Surgical site infections (SSIs) after cardiothoracic (CT) surgery carry significant morbidity and mortality as well as substantial monetary costs.1,2 Although the overall incidence of serious deep sternal or mediastinal wound infections is relatively low, ranging from 0.5% to 3%, prolonged hospitalization or readmission for extensive surgical debridement of the chest followed by lengthy antibiotic therapy is often required. Staphylococcus aureus is implicated in approximately half of these infections, with coagulase-negative staphylococci, gram-negative bacilli, and yeast organisms less frequently responsible.3,4 During the past 2 decades, the proportion of SSIs due to methicillin-resistant Staphylococcus aureus (MRSA) after cardiac surgery has steadily increased at many institutions.5 In contrast to many other pathogens, antibiotic therapy for MRSA is suboptimal and, even when combined with surgical debridement treatment, failure is not uncommon.6 Therefore, some institutions have developed strategies directed at preventing staphylococcal surgical wound infections, and specifically MRSA infections, after cardiac surgery.7- 20 Because it has generally been assumed that SSIs are caused by patients' endogenous flora, most control measures have focused on preoperative identification of MRSA carriers, with subsequent isolation, decolonization with intranasal mupirocin calcium ointment, and intravenous vancomycin for prophylaxis.8,10,17,19 The success of these efforts has been variable, although placebo- and historically controlled intervention studies have reported reductions of 37% to 90% in S aureus SSIs, including those due to MRSA.
Rochester General Hospital, Rochester, New York, is a community-based, 520-bed, medical-surgical hospital in which approximately 900 cardiac surgical procedures requiring median sternotomy are performed annually. Since the introduction of MRSA into the hospital in 1986, the incidence of MRSA SSIs has steadily increased. Despite persistent educational efforts with an emphasis on standard control measures that included weekly screening for MRSA colonization of patients in the CT intensive care unit and administration of vancomycin prophylaxis to known MRSA carriers, MRSA accounted for 54% of all SSIs in the 3 years from 2004 through 2006. In an attempt to reduce this rate, a novel comprehensive MRSA control program was instituted that has resulted in a nearly complete elimination of MRSA SSIs that has been sustained for 36 months.

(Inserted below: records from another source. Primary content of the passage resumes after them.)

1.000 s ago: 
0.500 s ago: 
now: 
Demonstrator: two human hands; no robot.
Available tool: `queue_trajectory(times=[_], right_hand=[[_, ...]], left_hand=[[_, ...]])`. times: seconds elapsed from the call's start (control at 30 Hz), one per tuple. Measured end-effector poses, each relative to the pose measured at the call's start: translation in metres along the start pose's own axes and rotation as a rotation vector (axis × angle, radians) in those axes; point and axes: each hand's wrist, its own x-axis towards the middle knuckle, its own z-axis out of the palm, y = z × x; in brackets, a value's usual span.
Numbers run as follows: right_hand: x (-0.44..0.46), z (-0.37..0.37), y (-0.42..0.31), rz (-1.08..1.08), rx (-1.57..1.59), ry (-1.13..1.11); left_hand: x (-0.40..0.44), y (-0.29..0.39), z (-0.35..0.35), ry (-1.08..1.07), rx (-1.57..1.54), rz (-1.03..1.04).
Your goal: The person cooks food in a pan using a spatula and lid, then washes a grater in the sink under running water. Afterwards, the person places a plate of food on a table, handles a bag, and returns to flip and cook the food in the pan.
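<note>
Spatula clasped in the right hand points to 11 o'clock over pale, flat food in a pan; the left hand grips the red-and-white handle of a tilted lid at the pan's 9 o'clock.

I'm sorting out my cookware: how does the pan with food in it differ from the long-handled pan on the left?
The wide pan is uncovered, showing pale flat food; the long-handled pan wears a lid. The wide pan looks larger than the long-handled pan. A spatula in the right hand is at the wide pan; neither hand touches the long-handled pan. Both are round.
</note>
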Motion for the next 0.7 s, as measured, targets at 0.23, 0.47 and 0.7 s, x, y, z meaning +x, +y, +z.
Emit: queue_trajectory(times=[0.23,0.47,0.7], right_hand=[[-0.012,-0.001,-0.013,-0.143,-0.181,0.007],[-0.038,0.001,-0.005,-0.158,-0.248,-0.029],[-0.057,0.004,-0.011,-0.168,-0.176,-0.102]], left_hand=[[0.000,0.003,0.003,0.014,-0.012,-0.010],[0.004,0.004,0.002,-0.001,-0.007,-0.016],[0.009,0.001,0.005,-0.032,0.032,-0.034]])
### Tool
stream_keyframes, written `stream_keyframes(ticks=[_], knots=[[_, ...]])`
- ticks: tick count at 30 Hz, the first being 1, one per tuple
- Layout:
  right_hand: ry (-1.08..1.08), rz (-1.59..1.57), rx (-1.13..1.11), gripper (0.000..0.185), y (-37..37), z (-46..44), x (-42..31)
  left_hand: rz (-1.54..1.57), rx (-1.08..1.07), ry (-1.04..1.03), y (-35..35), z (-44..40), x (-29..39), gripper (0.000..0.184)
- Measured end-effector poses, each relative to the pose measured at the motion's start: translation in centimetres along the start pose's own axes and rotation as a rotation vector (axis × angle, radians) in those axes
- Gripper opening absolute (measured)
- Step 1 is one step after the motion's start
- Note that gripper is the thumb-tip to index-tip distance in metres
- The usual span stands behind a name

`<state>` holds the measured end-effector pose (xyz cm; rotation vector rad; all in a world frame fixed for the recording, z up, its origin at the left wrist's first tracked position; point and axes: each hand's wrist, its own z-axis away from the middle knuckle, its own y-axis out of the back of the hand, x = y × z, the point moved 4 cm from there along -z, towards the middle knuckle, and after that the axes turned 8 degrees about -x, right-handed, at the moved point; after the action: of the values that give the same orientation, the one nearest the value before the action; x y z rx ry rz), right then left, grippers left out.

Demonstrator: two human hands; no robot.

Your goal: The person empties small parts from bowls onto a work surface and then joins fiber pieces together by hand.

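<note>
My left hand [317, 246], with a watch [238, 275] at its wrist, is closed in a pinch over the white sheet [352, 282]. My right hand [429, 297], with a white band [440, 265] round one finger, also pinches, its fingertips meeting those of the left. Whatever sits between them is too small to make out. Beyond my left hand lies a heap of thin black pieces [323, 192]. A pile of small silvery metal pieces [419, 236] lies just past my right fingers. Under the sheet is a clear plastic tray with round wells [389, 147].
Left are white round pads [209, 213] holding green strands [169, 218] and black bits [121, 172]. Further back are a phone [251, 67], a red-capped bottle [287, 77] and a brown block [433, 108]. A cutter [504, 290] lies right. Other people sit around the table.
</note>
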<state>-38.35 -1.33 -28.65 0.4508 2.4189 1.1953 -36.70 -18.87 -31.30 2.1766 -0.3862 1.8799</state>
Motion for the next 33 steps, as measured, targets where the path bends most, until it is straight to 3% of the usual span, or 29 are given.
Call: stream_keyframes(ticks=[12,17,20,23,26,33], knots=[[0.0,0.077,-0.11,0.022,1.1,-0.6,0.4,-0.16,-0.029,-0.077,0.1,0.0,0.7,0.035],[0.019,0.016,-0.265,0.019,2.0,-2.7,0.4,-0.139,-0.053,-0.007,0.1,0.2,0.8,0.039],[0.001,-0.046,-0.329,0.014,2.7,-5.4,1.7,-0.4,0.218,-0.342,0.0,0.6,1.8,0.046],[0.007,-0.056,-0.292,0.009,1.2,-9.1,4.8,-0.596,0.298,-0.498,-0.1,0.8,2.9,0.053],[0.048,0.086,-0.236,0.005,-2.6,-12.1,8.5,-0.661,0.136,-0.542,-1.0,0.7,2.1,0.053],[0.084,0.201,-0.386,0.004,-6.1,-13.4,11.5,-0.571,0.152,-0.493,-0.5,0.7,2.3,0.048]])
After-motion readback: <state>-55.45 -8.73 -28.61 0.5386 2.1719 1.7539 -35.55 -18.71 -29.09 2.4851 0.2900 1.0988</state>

Data from all patients who underwent cardiac surgery and required a median sternotomy incision from January 1, 2004, through January 31, 2010, are included in this report. Before this period, the cardiac surgical service used industrial engineering methods to standardize all components of preoperative, intraoperative, and postoperative care. These methods included skin cleansing and preoperative preparation with chlorhexidine alcohol and vigorous intraoperative and postoperative glucose control. Most patients were admitted electively or immediately after cardiac catheterization to a 24-bed CT surgical floor before surgery. A few patients were first admitted to general medical or cardiology floors before transfer to the CT service when the need for surgical intervention was identified. Elective admissions underwent preoperative evaluation, including nasal culture for MRSA, in a dedicated room on the CT floor 24 to 72 hours before admission. The same 3 surgeons performed all procedures with assistance from dedicated physician assistants and nursing staff. Whenever feasible, endoscopic saphenous vein harvest was performed, and most coronary artery bypass procedures included implantation of the left internal mammary artery. Other standardized components of the CT program included dedicated CT operating suits, nursing personnel, cardiac bypass pump teams, and anesthesiologists. Intravenous cefazolin, administered for 48 hours, was standard prophylaxis, with the exception that patients with a history of an immediate penicillin allergy received vancomycin. After surgery, all patients were transferred to a 13-bed CT intensive care unit for a minimum of 16 hours and then, when stable, to the CT surgical floor until hospital discharge, generally on postoperative day 4 or 5. Patients were seen within 2 weeks of discharge in the CT office for routine postoperative evaluation, including inspection of chest and leg incisions.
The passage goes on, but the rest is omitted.